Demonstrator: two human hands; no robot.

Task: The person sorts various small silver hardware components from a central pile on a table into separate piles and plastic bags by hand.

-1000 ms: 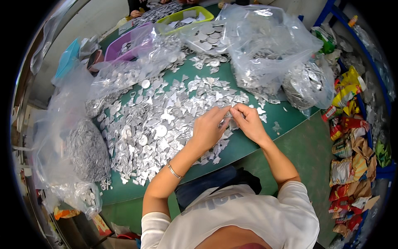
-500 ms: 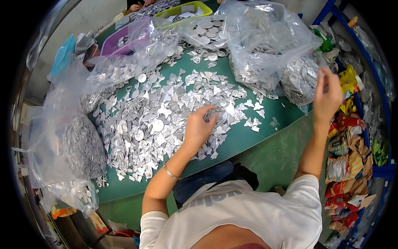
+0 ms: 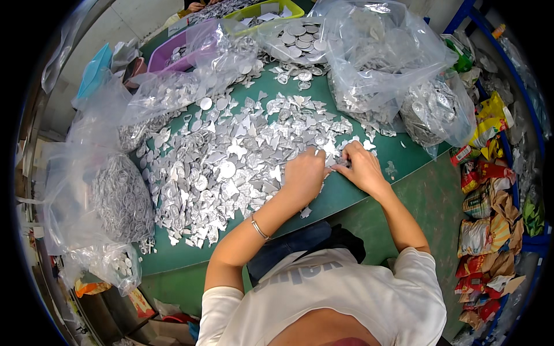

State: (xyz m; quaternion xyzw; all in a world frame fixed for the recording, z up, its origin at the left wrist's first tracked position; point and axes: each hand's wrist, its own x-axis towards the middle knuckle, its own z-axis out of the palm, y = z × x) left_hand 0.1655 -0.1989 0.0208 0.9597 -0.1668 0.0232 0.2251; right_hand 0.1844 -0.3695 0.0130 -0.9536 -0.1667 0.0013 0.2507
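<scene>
A wide heap of small flat silver-grey metal pieces (image 3: 231, 167), many of them star- or butterfly-like and some round, covers the green tabletop (image 3: 352, 199). At the heap's right edge my two hands are close together, almost touching. My left hand (image 3: 306, 177) is closed, back upward, its curled fingertips hidden, so whatever it holds does not show. Beside it, my right hand (image 3: 365, 170) bends thumb and fingers around a small grey metal piece (image 3: 341, 162). Several loose pieces lie just beyond the right fingers.
Clear plastic bags of metal parts (image 3: 122, 199) line the left; a large bag (image 3: 384, 49) and a smaller one (image 3: 435, 109) stand at the far right. Behind are a purple bin (image 3: 164, 55) and a yellow-green tray (image 3: 296, 8). Another person's hand (image 3: 196, 7) shows at the far edge.
My right hand has come from beside the bag at the far right down to the heap's edge. My left hand has moved right, and its fingers have closed.
</scene>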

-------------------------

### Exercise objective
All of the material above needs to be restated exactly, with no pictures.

### Written answer
Demonstrator: two human hands; no robot.

Task: The person sorts various small silver hardware components from a central pile on a table into separate piles and plastic bags by hand.

-1000 ms: 
-500 ms: 
+0 ms: 

State: (xyz m; quaternion xyzw; all in a world frame fixed for the recording, z up, its origin at the left wrist's first tracked position; point and axes: each hand's wrist, its own x-axis towards the middle knuckle, its own z-axis out of the palm, y = z × x) left_hand 0.1655 -0.1989 0.0208 0.9597 -0.1668 0.0232 0.2251; right_hand 0.1844 -0.3695 0.0130 -0.9536 -0.1667 0.0013 0.2507
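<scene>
A wide heap of small flat silver-grey metal pieces (image 3: 231, 167), many of them star- or butterfly-like and some round, covers the green tabletop (image 3: 352, 199). At the heap's right edge my two hands are close together, almost touching. My left hand (image 3: 306, 177) is closed, back upward, its curled fingertips hidden, so whatever it holds does not show. Beside it, my right hand (image 3: 365, 170) bends thumb and fingers around a small grey metal piece (image 3: 341, 162). Several loose pieces lie just beyond the right fingers.
Clear plastic bags of metal parts (image 3: 122, 199) line the left; a large bag (image 3: 384, 49) and a smaller one (image 3: 435, 109) stand at the far right. Behind are a purple bin (image 3: 164, 55) and a yellow-green tray (image 3: 296, 8). Another person's hand (image 3: 196, 7) shows at the far edge.
My right hand has come from beside the bag at the far right down to the heap's edge. My left hand has moved right, and its fingers have closed.
</scene>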

The exercise requires no additional output.